Polygamie : même la liberté de religion ne peut la justifier
Le blogue de Manon Cornellier
23 novembre 2011
Il aura fallu plus de 60 ans pour que le gouvernement de la Colombie-Britannique demande aux tribunaux de se prononcer sur la constitutionnalité des dispositions du Code criminel interdisant la polygamie. Soixante ans pendant lesquels la communauté mormone polygame de Bountiful a pu vivre tranquille.
La Cour suprême de la province s’est finalement prononcée et selon elle, cette interdiction, même si elle peut contrevenir à la liberté de religion de certains, se justifie dans une société libre et démocratique car la pratique de la polygamie, dit la cour, fait trop de mal aux femmes, aux enfants, à la société en général et à l’institution du mariage monogame.

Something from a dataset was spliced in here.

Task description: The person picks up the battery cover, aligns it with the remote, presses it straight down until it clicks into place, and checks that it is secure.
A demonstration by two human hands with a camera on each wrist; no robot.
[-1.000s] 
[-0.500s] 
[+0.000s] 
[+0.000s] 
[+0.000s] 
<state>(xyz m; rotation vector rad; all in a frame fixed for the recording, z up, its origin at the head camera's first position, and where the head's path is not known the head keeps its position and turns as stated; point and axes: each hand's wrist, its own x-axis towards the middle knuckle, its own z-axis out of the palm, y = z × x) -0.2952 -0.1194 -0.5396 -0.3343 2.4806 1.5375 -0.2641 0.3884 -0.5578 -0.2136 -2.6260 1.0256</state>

Des maux dont la décision de 280 pages fait la triste liste.
Isolée et repliée sur elle-même, la communauté de Bountiful a été créée en 1946 et a vécu dans l’indifférence générale. Le village voisin de Creston s’en accommodait même bien puisque cela assurait à ses commerces une clientèle nombreuse. Mais avec les années, des femmes ont fui la communauté, les témoignages se sont multipliés. On a alors découvert les mariages imposés à un très jeune âge à des hommes beaucoup plus vieux, les maux associés à l’obligation de cohabiter avec d’autres épouses, les conséquences d’unions consanguines, les abus psychologiques, sexuels ou physiques, l’éducation limitée de la plupart des enfants.
Plusieurs procureurs généraux de la province ont pensé poursuivre, mais ils se sont d’abord buté sur l’absence de témoins disposés à parler. Puis, il y a eu la crainte de voir les dispositions du Code criminel tomber sous le coup de la liberté de religion. Les rapports sur la question se sont multipliés, jusqu’à ce que Wally Oppal, procureur général sous Gordon Campbell, en ait assez.
En 2008, des accusations ont été portées contre deux des leaders de la secte, dont Winston Blackmore, qui se vantait d’avoir 26 femmes et plus de 110 enfants. Mais les accusations sont tombées pour des raisons techniques, incitant finalement le gouvernement à procéder à un renvoi devant la Cour suprême de la province afin de trancher une fois pour toute la question constitutionnelle.
La décision de cette cour peut encore être contestée devant la Cour d’appel de Colombie-Britannique puis devant la Cour suprême du Canada, ce qui ne surprendrait personne, mais la première manche a été gagnée.